### DATA PROVIDED
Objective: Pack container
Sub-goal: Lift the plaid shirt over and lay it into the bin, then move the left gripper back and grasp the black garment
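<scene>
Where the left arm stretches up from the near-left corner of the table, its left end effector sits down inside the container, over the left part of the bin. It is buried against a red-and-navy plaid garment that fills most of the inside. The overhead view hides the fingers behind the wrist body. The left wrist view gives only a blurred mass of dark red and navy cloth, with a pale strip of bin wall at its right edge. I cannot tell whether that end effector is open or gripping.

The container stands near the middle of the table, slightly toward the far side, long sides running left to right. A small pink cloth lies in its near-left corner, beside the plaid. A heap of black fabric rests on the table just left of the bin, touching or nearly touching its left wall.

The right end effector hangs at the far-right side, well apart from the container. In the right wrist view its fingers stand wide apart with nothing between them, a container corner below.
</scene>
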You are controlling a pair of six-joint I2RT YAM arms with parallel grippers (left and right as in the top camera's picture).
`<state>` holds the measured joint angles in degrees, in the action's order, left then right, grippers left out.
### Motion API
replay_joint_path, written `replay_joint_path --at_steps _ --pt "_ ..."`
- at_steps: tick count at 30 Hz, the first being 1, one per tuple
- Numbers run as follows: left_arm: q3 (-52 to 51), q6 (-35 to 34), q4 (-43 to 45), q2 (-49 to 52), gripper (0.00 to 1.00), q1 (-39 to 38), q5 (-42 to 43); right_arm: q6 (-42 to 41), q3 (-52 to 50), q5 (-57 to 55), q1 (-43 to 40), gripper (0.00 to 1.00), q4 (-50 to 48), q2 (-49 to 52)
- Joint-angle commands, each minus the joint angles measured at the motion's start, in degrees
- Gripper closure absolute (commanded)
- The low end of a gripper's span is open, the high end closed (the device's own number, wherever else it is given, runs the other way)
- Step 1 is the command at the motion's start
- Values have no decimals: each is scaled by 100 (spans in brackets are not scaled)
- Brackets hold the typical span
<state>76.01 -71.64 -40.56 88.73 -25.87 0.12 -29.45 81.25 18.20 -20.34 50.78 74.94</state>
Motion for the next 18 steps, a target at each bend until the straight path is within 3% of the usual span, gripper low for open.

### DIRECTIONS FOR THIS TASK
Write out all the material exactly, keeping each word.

### RESULT OF THIS TASK
Objective: Pack container
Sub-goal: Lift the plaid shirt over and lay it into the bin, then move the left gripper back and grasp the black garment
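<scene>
Where the left arm stretches up from the near-left corner of the table, its left end effector sits down inside the container, over the left part of the bin. It is buried against a red-and-navy plaid garment that fills most of the inside. The overhead view hides the fingers behind the wrist body. The left wrist view gives only a blurred mass of dark red and navy cloth, with a pale strip of bin wall at its right edge. I cannot tell whether that end effector is open or gripping.

The container stands near the middle of the table, slightly toward the far side, long sides running left to right. A small pink cloth lies in its near-left corner, beside the plaid. A heap of black fabric rests on the table just left of the bin, touching or nearly touching its left wall.

The right end effector hangs at the far-right side, well apart from the container. In the right wrist view its fingers stand wide apart with nothing between them, a container corner below.
</scene>
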You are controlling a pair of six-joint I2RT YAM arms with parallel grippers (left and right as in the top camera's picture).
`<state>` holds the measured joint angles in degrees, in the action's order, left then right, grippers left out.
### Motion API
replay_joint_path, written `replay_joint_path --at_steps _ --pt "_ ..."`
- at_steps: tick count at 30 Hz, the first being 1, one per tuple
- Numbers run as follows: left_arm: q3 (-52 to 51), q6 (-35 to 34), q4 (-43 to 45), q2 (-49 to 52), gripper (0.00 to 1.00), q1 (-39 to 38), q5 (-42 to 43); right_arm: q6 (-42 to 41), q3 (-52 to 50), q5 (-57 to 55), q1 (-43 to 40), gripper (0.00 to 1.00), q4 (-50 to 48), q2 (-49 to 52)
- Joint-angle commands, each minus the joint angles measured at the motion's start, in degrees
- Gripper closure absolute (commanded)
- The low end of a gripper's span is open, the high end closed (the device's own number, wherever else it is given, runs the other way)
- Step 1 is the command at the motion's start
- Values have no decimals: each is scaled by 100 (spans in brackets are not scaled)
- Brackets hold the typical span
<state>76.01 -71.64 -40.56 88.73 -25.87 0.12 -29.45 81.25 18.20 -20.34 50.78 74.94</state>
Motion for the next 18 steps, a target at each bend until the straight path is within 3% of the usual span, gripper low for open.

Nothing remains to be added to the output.